- **Exercise instructions**
So long as no pictures are carried over, output the records below exactly.

(Dataset excerpts)
::::::::
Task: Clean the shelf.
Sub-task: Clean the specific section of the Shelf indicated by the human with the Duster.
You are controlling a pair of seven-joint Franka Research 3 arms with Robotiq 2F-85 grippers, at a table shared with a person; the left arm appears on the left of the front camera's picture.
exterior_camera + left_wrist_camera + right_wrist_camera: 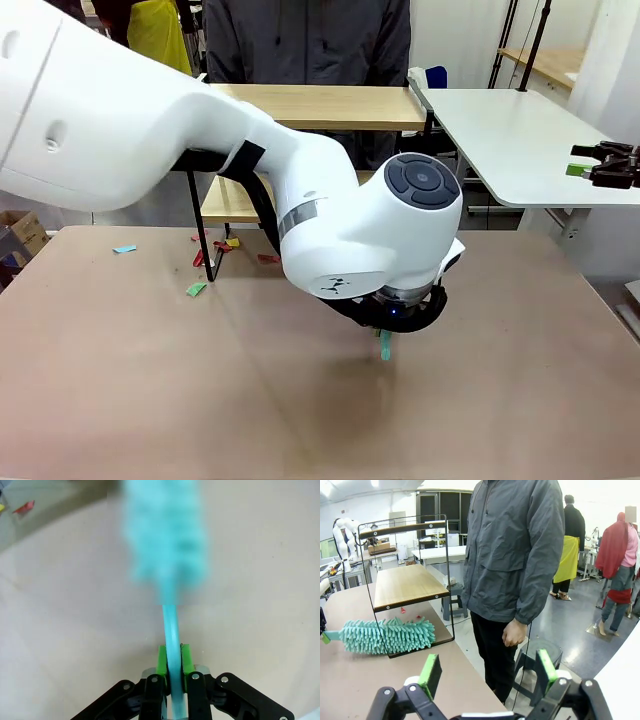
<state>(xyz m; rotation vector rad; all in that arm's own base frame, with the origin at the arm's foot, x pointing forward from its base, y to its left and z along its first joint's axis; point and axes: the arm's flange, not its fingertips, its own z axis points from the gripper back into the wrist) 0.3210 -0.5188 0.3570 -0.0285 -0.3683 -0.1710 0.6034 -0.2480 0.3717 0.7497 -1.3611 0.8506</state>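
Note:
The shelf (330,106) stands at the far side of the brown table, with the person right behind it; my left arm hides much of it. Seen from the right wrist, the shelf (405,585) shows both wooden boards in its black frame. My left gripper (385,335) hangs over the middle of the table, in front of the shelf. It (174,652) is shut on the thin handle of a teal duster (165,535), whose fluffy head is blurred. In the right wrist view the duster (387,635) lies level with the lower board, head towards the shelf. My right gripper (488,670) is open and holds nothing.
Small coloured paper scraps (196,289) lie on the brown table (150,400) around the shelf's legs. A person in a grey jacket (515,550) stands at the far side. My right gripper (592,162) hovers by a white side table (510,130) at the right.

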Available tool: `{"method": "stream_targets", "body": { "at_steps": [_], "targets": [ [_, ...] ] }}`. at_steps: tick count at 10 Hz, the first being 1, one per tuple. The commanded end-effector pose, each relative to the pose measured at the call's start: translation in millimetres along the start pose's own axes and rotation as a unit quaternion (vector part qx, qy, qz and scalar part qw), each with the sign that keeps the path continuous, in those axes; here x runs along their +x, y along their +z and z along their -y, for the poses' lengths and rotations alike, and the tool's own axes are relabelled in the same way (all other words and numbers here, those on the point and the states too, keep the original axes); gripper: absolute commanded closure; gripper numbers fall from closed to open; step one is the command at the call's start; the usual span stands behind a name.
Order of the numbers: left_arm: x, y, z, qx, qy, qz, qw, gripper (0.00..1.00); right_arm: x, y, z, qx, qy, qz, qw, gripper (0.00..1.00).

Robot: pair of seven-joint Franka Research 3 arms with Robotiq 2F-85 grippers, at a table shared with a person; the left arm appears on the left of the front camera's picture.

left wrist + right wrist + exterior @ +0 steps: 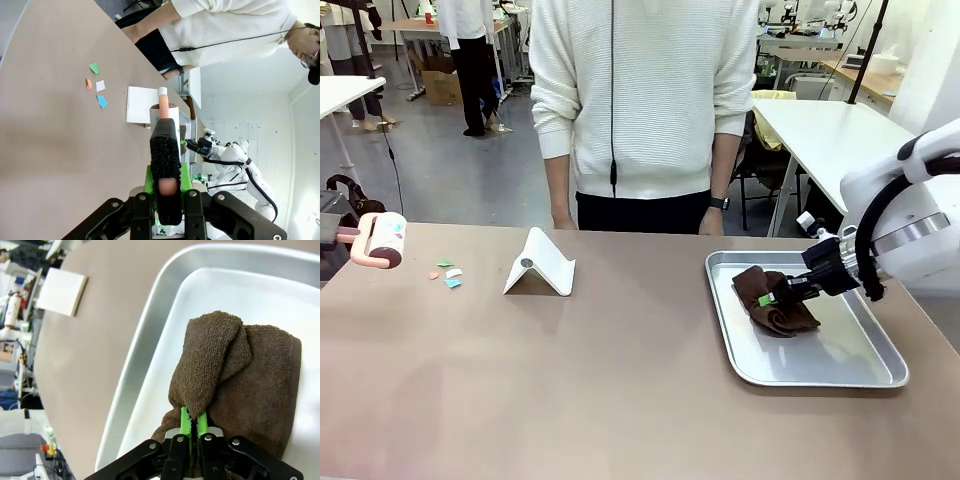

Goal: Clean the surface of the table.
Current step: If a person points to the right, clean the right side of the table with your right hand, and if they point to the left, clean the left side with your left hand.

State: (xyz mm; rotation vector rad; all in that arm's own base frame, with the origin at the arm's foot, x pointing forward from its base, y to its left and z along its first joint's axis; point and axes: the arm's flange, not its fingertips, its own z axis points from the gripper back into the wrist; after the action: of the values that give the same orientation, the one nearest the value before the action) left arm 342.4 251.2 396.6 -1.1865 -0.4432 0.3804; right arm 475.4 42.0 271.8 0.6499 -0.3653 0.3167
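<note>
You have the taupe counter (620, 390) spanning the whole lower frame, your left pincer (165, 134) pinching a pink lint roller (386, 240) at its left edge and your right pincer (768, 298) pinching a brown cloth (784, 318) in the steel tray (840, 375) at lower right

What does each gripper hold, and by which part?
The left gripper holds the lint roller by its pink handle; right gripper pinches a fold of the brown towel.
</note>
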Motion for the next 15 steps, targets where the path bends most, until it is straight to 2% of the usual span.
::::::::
- **Result below**
Task: Clean the shelf.
Sub-task: Clean the specific section of the Shelf indicated by the human with the Duster.
You are controlling a pair of seven-joint Franka Research 3 arms with Robotiq 2F-85 grippers, at a table shared with a person; the left arm appears on the left of the front camera's picture.
exterior_camera + left_wrist_camera + right_wrist_camera: 
<state>(xyz m; rotation vector rad; all in that arm's own base frame, with the origin at the arm's foot, x pointing forward from its base, y to its left and z along its first joint's axis; point and axes: the arm's flange, not its fingertips, its own z axis points from the gripper back into the wrist) 0.3210 -0.5188 0.3570 -0.0285 -0.3683 -0.1710 0.6034 -0.2480 0.3717 0.7497 -1.3611 0.8506</state>
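Note:
The shelf (330,106) stands at the far side of the brown table, with the person right behind it; my left arm hides much of it. Seen from the right wrist, the shelf (405,585) shows both wooden boards in its black frame. My left gripper (385,335) hangs over the middle of the table, in front of the shelf. It (174,652) is shut on the thin handle of a teal duster (165,535), whose fluffy head is blurred. In the right wrist view the duster (387,635) lies level with the lower board, head towards the shelf. My right gripper (488,670) is open and holds nothing.
Small coloured paper scraps (196,289) lie on the brown table (150,400) around the shelf's legs. A person in a grey jacket (515,550) stands at the far side. My right gripper (592,162) hovers by a white side table (510,130) at the right.
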
Available tool: `{"method": "stream_targets", "body": { "at_steps": [_], "targets": [ [_, ...] ] }}`. at_steps: tick count at 10 Hz, the first being 1, one per tuple. The commanded end-effector pose, each relative to the pose measured at the call's start: translation in millimetres along the start pose's own axes and rotation as a unit quaternion (vector part qx, qy, qz and scalar part qw), each with the sign that keeps the path continuous, in those axes; here x runs along their +x, y along their +z and z along their -y, for the poses' lengths and rotations alike, and the tool's own axes are relabelled in the same way (all other words and numbers here, those on the point and the states too, keep the original axes); gripper: absolute commanded closure; gripper numbers fall from closed to open; step one is the command at the call's start; the usual span stands behind a name.
Order of the numbers: left_arm: x, y, z, qx, qy, qz, qw, gripper (0.00..1.00); right_arm: x, y, z, qx, qy, qz, qw, gripper (0.00..1.00).

Robot: pair of seven-joint Franka Research 3 arms with Robotiq 2F-85 grippers, at a table shared with a person; the left arm appears on the left of the front camera's picture.

left wrist + right wrist + exterior @ +0 steps: 

Goal: Clean the surface of the table.
Current step: If a person points to the right, clean the right side of the table with your right hand, and if they point to the left, clean the left side with your left hand.

State: (xyz mm; rotation vector rad; all in that arm's own base frame, with the origin at the arm's foot, x pointing forward from its base, y to its left and z along its first joint's axis; point and axes: the arm's flange, not its fingertips, its own z axis points from the gripper back into the wrist; after the action: of the values that give the same orientation, the one nearest the value before the action) left arm 342.4 251.2 396.6 -1.1865 -0.4432 0.3804; right arm 475.4 42.0 271.8 0.6499 -0.3653 0.3167
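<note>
You have the taupe counter (620, 390) spanning the whole lower frame, your left pincer (165, 134) pinching a pink lint roller (386, 240) at its left edge and your right pincer (768, 298) pinching a brown cloth (784, 318) in the steel tray (840, 375) at lower right

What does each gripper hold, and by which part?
The left gripper holds the lint roller by its pink handle; right gripper pinches a fold of the brown towel.
</note>
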Motion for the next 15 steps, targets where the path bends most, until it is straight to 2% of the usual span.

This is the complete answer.